What to do: Return the complete listing that follows, with each line reproduced exactly.

Raw data:
--- START ---

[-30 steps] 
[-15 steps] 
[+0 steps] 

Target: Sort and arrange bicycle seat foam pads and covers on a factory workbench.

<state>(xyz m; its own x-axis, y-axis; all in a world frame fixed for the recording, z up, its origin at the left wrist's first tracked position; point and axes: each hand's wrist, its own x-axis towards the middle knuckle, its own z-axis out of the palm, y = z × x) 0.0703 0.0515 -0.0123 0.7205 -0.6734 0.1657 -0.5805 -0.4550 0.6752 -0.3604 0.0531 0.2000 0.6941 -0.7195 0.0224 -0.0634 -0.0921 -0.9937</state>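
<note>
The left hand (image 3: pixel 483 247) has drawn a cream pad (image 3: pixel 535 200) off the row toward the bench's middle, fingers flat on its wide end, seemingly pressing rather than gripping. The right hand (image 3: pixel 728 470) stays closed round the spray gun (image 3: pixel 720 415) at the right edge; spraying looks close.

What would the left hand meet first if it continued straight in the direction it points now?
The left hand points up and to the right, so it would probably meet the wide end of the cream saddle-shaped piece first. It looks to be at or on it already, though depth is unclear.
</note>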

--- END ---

Task solution:
[-30 steps] 
[-15 steps] 
[+0 steps] 

Target: Sort and arrange bicycle seat foam pads and covers on a factory workbench.

<state>(xyz m; its own x-axis, y-axis; all in a world frame fixed for the recording, z up, its origin at the left wrist's first tracked position; point and axes: each hand's wrist, its own x-axis towards the middle knuckle, its own z-axis out of the palm, y = z × x) 0.0703 0.0515 -0.0123 0.7205 -0.6734 0.1657 -0.5805 -0.4550 0.6752 -0.3604 0.0531 0.2000 0.6941 -0.7195 0.0224 -0.0634 -0.0921 -0.9937</state>
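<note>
The left hand (image 3: pixel 483 247) has drawn a cream pad (image 3: pixel 535 200) off the row toward the bench's middle, fingers flat on its wide end, seemingly pressing rather than gripping. The right hand (image 3: pixel 728 470) stays closed round the spray gun (image 3: pixel 720 415) at the right edge; spraying looks close.

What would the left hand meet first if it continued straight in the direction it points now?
The left hand points up and to the right, so it would probably meet the wide end of the cream saddle-shaped piece first. It looks to be at or on it already, though depth is unclear.
</note>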

Nothing more is needed for this answer.